Samsung's birthplace (1938 grocery store). Textile region generating 94% of Korea's trade surplus (2006). The 2003 metro fire (198 dead) taught that tight coupling amplifies both efficiency and catastrophe.

City in Daegu

By Alex Denne

Samsung began as a grocery store in Daegu. On March 1, 1938, Lee Byung-chul opened a trading company exporting dried fish and noodles to China from this inland basin city, naming it Samsung—'Three Stars.' By 1954, Lee had founded Cheil Industries, Korea's largest woollen mill, in Daegu's Chimsan-dong district, employing 4,500 workers. That textile mill is gone (closed 1997, now Samsung's C-Lab campus), but the founder effect it seeded—a city that thinks in fibres, looms, and supply chains—shaped Daegu's economic DNA for the next seven decades.

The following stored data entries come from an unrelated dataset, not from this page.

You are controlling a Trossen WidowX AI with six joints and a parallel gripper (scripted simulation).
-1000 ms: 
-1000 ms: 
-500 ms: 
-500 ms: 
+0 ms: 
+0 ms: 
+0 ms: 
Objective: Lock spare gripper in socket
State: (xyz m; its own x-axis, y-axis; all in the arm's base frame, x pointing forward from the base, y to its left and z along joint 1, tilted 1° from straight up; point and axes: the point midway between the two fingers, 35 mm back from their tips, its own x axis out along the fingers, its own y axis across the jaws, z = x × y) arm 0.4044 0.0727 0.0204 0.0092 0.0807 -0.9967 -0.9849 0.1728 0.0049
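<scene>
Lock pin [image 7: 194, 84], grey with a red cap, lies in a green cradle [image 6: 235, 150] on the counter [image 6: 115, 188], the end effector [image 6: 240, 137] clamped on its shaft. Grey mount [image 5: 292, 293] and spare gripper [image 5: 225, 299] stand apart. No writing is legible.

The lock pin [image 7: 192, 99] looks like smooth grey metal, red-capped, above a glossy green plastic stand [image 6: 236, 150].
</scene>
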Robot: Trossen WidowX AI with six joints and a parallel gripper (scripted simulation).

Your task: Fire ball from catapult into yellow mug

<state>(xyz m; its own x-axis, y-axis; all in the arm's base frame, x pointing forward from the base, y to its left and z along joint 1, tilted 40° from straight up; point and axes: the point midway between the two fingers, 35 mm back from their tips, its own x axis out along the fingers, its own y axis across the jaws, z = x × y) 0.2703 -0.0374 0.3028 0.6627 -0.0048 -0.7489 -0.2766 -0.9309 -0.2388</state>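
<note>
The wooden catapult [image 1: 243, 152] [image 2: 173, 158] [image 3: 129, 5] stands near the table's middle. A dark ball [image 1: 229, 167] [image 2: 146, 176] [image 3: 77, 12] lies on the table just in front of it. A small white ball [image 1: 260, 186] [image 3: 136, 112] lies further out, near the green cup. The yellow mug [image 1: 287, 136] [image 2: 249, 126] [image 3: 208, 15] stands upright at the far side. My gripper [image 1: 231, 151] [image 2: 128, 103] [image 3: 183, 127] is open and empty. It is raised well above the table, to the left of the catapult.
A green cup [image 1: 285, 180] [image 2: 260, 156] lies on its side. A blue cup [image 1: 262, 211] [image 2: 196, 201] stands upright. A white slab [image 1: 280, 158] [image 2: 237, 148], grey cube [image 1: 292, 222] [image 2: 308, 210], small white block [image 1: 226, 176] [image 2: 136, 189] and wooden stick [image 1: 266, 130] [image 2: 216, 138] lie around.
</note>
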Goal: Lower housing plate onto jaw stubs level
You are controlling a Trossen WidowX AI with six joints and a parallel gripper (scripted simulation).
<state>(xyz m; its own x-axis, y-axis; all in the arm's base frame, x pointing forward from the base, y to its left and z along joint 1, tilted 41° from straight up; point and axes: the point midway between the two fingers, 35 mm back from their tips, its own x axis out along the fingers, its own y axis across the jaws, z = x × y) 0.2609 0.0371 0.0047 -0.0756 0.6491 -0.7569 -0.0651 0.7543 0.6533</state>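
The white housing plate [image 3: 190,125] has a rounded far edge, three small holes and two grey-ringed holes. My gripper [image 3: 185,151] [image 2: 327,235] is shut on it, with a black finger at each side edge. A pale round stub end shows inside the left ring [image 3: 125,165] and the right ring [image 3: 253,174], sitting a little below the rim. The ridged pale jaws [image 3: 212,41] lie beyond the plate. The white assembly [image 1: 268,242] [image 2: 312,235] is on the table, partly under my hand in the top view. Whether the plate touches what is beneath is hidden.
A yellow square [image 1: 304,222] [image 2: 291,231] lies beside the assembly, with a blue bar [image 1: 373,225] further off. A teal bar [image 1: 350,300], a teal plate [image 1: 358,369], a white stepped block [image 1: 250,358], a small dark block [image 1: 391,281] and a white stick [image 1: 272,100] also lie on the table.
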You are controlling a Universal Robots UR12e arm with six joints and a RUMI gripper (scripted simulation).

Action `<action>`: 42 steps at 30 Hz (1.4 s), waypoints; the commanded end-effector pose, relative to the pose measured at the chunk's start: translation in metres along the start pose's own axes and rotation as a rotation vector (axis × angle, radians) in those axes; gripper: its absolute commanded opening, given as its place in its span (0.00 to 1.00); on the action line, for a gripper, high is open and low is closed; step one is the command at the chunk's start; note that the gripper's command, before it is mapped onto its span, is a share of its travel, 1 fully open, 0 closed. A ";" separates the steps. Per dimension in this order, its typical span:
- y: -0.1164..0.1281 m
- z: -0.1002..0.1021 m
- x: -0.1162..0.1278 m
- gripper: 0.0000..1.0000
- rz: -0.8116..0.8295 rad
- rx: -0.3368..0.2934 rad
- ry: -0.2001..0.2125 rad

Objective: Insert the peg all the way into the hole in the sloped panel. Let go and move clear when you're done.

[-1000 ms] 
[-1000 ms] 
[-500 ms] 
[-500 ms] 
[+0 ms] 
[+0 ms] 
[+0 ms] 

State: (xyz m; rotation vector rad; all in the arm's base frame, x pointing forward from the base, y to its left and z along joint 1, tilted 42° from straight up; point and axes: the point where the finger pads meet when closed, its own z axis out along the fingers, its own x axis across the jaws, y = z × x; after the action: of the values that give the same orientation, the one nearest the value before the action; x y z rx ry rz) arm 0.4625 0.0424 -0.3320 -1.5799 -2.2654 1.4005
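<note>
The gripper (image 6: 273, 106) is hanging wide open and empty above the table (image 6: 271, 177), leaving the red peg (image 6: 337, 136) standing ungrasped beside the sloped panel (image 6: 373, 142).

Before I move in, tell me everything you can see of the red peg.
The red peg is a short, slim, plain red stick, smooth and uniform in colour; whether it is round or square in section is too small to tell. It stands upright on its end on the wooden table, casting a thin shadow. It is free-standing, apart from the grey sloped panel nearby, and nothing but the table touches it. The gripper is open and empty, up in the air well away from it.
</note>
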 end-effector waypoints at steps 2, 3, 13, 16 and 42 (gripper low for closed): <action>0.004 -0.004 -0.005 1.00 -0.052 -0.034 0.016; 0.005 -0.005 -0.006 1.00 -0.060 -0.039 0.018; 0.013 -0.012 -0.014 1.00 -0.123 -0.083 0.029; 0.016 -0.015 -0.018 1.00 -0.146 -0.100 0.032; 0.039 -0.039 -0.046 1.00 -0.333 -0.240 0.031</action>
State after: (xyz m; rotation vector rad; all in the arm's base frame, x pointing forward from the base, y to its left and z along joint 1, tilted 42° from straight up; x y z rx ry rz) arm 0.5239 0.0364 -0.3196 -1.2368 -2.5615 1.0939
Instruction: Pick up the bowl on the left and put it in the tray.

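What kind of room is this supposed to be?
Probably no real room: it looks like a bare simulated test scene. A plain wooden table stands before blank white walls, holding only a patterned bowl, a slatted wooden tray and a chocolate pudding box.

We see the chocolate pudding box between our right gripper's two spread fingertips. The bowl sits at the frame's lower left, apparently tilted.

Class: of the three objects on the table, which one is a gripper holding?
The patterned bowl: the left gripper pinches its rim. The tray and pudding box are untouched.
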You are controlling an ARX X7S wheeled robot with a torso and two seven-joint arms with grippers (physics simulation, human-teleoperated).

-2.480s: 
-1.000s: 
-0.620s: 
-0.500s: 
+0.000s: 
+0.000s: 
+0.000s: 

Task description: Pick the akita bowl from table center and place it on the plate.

Textile production in the Daegu region dates to approximately 2000 BCE. The modern industry scaled during the 1950s as Kohinoor, Crescent, Nishat, and other mills clustered around the city's labour pool and transport links. Daegu and the surrounding Gyeongbuk region accounted for 94% of South Korea's trade surplus in 2006—a concentration of export manufacturing that functions like a colonial organism where individual firms share infrastructure, labour markets, and logistics to achieve collective output no single firm could manage.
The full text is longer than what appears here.